**INFORMATION PROVIDED**
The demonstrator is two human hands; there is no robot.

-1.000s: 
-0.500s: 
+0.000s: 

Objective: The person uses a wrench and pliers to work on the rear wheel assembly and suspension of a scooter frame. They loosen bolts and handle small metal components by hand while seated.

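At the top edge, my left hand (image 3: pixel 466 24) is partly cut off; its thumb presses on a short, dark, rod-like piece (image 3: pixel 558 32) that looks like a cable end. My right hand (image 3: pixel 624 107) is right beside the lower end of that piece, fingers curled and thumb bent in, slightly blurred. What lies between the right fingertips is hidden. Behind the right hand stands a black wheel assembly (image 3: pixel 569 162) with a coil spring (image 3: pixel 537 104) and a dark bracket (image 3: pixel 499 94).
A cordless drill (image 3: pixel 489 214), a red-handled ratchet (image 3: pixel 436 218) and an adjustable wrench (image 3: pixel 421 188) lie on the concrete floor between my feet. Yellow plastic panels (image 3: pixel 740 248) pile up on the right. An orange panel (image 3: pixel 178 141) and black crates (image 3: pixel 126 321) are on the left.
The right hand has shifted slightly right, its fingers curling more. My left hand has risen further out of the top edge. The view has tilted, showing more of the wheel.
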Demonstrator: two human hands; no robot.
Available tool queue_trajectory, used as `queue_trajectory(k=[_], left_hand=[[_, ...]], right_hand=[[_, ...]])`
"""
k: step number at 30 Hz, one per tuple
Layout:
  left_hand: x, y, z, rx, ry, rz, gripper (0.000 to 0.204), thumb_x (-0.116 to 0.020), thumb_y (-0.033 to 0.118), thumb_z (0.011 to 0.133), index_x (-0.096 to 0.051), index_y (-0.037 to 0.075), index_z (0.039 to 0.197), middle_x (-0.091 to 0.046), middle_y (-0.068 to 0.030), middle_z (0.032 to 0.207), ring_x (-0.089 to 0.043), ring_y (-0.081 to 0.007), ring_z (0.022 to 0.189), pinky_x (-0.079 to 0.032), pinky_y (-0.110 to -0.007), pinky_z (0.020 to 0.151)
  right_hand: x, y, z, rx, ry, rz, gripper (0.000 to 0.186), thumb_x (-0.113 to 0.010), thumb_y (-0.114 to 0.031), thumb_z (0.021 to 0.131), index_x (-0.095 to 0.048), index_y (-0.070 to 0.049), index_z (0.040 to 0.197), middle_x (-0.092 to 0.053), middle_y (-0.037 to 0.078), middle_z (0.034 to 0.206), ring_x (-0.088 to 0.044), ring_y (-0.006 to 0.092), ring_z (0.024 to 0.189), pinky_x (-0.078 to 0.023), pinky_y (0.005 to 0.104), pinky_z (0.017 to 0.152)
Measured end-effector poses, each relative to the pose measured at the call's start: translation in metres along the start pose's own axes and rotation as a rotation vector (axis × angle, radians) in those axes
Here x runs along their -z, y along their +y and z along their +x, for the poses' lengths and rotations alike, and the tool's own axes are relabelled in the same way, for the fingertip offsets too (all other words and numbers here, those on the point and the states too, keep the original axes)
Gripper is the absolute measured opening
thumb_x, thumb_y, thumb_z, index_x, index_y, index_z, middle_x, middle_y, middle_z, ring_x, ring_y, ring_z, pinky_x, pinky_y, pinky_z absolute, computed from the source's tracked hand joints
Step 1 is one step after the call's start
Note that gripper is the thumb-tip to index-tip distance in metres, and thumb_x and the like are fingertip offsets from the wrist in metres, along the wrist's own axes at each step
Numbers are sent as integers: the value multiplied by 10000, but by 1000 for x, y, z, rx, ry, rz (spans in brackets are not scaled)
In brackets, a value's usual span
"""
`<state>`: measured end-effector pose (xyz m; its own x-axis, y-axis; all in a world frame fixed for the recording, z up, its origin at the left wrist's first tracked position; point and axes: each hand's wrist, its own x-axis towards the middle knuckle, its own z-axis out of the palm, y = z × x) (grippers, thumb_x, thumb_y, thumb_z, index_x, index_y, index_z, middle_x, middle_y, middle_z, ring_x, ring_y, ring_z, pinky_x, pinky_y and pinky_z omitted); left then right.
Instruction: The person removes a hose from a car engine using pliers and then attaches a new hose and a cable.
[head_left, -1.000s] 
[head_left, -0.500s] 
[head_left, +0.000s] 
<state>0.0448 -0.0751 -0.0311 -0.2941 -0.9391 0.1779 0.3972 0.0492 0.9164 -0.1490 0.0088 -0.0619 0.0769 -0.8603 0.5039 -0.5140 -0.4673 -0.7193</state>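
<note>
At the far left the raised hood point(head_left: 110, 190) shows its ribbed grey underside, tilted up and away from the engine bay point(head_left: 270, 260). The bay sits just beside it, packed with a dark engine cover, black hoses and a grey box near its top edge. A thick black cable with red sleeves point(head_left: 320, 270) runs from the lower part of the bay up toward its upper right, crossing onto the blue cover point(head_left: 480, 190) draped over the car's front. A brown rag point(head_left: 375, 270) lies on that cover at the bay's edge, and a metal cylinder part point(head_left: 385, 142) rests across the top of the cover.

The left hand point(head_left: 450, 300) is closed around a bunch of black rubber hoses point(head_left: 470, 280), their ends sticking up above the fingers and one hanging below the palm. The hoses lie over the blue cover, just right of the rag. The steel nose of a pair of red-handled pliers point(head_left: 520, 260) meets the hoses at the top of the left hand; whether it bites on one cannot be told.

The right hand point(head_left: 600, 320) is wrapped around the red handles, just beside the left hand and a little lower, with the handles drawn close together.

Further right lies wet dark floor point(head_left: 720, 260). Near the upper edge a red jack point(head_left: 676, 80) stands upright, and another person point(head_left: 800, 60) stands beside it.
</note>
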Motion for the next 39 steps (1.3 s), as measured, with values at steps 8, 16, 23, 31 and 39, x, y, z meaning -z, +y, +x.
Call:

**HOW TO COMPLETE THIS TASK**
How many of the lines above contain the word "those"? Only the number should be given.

**ANSWER BOX**
2